We included 240,893 individuals with type 2 diabetes with baseline rates of diagnosed depression ranging from 5.2 to 6.0 % for DR level 1-4. At index date, individuals with type 2 diabetes and DR were less likely to have a history of diagnosed depression (multivariable adjusted OR, 0.77 [95 % CI 0.73-0.82]). In 226,523 individuals with type 2 diabetes followed for 1,159,755 person-years, 1.7 % developed at least one episode of diagnosed depression. In a model adjusted for age and sex, individuals with DR at index date had an increased risk of incident diagnosed depression compared to those without DR (HR 1.25 [95 % CI 1.16-1.36]).

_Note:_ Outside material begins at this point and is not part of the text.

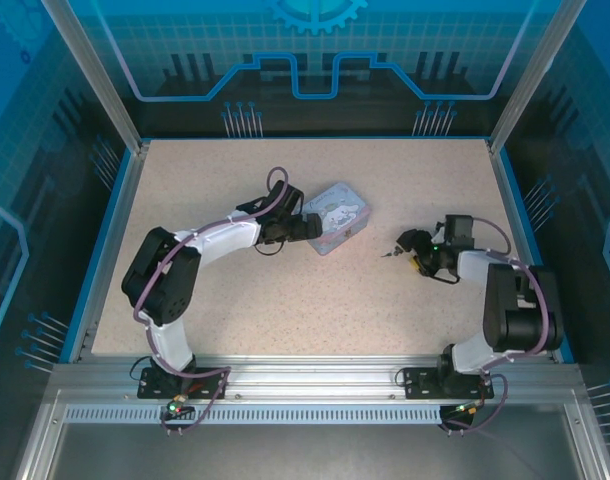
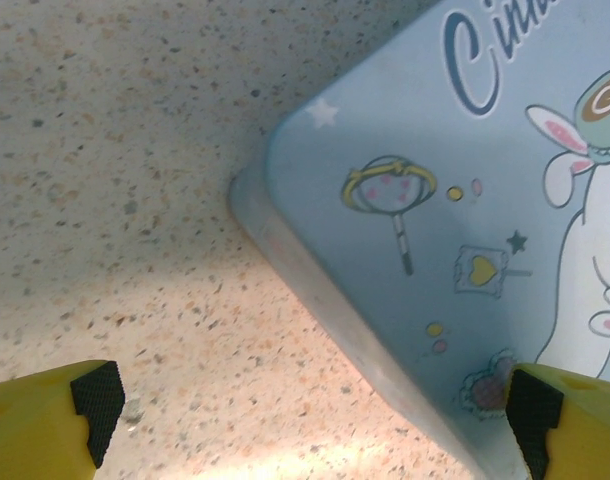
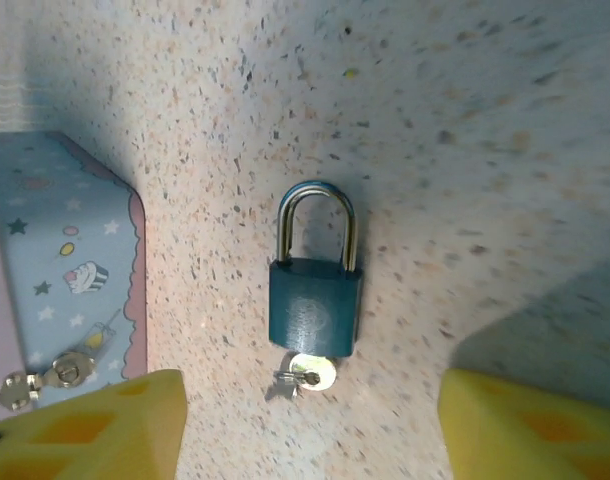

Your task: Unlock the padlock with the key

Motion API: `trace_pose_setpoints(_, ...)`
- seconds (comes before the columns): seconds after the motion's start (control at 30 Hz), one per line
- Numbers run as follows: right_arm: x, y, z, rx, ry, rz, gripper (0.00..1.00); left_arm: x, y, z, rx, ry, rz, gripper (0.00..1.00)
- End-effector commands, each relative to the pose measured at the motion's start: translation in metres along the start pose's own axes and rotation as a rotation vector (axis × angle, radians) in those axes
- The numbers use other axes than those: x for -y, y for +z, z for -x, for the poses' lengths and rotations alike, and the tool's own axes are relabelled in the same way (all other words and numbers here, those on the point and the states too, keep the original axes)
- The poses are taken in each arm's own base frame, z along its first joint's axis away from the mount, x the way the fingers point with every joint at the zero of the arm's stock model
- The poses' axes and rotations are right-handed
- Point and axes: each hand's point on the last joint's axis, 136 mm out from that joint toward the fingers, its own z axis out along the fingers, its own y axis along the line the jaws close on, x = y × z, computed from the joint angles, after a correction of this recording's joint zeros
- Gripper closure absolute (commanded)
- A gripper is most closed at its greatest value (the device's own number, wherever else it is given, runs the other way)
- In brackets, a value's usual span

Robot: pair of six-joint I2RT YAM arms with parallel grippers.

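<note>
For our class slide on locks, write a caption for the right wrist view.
Teal padlock flat on the speckled table, key at its base, between open jaws.

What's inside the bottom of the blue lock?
The key: its round silver head sticks out of the bottom end of the padlock. The blade is hidden inside the body.

The padlock [image 3: 315,318] has a dark teal body and a shiny silver shackle. The key [image 3: 312,375] is pale silver with a yellowish tint. The tin [image 2: 415,200] is pale blue, printed with a white cartoon character, stars, hearts, a lollipop and dark blue script. The surface [image 1: 285,300] is beige with dark speckles. The left end effector [image 2: 310,425] has yellow fingers with black pads; the right end effector [image 3: 305,430] has yellow fingers.
</note>
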Motion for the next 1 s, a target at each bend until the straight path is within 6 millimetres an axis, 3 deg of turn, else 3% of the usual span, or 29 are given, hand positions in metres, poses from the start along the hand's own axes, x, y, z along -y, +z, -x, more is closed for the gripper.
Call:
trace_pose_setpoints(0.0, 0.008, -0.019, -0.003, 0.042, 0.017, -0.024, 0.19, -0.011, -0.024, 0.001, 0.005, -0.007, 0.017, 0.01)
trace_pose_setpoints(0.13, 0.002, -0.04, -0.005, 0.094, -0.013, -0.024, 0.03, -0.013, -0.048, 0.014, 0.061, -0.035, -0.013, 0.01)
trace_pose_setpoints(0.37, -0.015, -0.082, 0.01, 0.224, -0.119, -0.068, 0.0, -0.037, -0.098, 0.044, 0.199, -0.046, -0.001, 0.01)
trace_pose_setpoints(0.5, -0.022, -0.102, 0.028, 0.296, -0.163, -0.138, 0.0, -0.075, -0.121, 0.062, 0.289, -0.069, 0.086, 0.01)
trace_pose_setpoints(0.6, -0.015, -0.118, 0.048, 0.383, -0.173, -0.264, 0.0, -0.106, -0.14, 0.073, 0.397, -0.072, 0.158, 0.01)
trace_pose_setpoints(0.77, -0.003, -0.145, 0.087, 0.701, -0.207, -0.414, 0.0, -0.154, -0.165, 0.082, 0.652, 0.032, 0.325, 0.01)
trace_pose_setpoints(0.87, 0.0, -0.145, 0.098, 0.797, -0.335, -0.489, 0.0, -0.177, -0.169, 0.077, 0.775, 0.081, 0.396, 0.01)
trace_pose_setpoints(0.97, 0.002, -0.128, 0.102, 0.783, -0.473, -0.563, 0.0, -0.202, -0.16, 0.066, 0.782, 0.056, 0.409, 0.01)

Adjusting for marital status, use of glucose-, lipid- and blood pressure lowering medication, HbA1c, diabetic neuropathy and Charlson comorbidity index waived the above risk (multivariable adjusted HR 1.02 [95 % CI 0.93-1.12]). Furthermore a previous history of diagnosed depression was not associated with increased risk of incident DR (multivariable adjusted HR 0.89 [95 % CI 0.77-1.03]).

CONCLUSION

In this nationwide cohort study, individuals with DR at first screening were 23 % less likely to have a history of depression, but our data did not support a bidirectional association between DR and depression. Selection bias may have occurred as diagnosed depression is a known barrier for attending DR-screening.

摘要

目的

糖尿病视网膜病变(DR)是一种令人担忧的并发症,也是导致视力损害的主要原因,但在全国性队列研究中,DR与抑郁症之间的联系,包括其方向,从未被研究过。我们旨在评估DR与确诊抑郁症之间的关联是否为双向的。

方法

我们对2013年1月至2022年6月期间参加糖尿病眼部筛查的2型糖尿病患者进行了一项基于全国登记的队列研究。DR水平从丹麦糖尿病视网膜病变登记处提取。根据国际临床糖尿病视网膜病变严重程度量表评估DR的严重程度。确诊抑郁症通过丹麦国家患者登记处的单相抑郁症(F32)、复发性抑郁症(F33)或心境恶劣(F34.1)的医生诊断代码确定。我们分别使用多变量逻辑回归和Cox回归,根据索引日期的DR水平估计确诊抑郁症的存在情况,以及随访期间确诊抑郁症的风险。其次,我们评估了索引日期的确诊抑郁症是否可以预测新发DR。

结果

我们纳入了240,893名2型糖尿病患者,DR 1-4级的确诊抑郁症基线发生率在5.2%至6.0%之间。在索引日期,患有2型糖尿病和DR的个体患抑郁症的病史可能性较小(多变量调整后的OR为0.77 [95%CI 0.73-0.82])。在226,523名随访1,159,755人年的2型糖尿病患者中,1.7%发生了至少一次确诊抑郁症发作。在调整了年龄和性别的模型中,与没有DR的个体相比,索引日期患有DR的个体发生确诊抑郁症的风险增加(HR 1.25 [95%CI 1.16-1.36])。调整婚姻状况、使用降糖、降脂和降压药物、糖化血红蛋白、糖尿病神经病变和Charlson合并症指数后,上述风险消失(多变量调整后的HR 1.02 [95%CI 0.93-1.12])。此外,既往抑郁症病史与新发DR风险增加无关(多变量调整后的HR 0.89 [95%CI 0.77-1.03])。

结论

在这项全国性队列研究中,首次筛查时患有DR的个体患抑郁症病史的可能性降低23%,但我们的数据不支持DR与抑郁症之间存在双向关联。由于确诊抑郁症是参加DR筛查的已知障碍,可能发生了选择偏倚。